Baseline Training

class neer_match_utilities.baseline_training.BaselineTrainingPipe(model_name, similarity_map, training_data, testing_data, validation_data=None, id_left_col='id', id_right_col='id', matches_id_left='left', matches_id_right='right', matches_are_indices=True, model_kind='gb', mismatch_share_fit=1.0, random_state=42, shuffle_fit=True, threshold=0.5, tune_threshold=True, tune_metric='mcc', base_dir=None, export_model=True, export_stats=True, reload_sanity_check=True)[source]

Orchestrates training + evaluation + export for baseline (non-DL) models: - LogitMatchingModel (statsmodels) - ProbitMatchingModel (statsmodels) - GradientBoostingModel (sklearn)

Pipeline steps

  1. Build full pairwise similarity DataFrames for train/val/test

  2. Subsample non-matches for fitting (optional)

  3. Fit selected baseline model

  4. Choose threshold (optional; recommended for GB)
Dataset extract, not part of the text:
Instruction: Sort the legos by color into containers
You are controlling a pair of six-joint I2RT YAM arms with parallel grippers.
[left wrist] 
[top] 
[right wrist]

  5. Evaluate on full train + test

  6. Save model via ModelBaseline.save(…)

  7. Export performance.csv + similarity_map.dill via Training.performance_statistics_export(…)

__init__(model_name, similarity_map, training_data, testing_data, validation_data=None, id_left_col='id', id_right_col='id', matches_id_left='left', matches_id_right='right', matches_are_indices=True, model_kind='gb', mismatch_share_fit=1.0, random_state=42, shuffle_fit=True, threshold=0.5, tune_threshold=True, tune_metric='mcc', base_dir=None, export_model=True, export_stats=True, reload_sanity_check=True)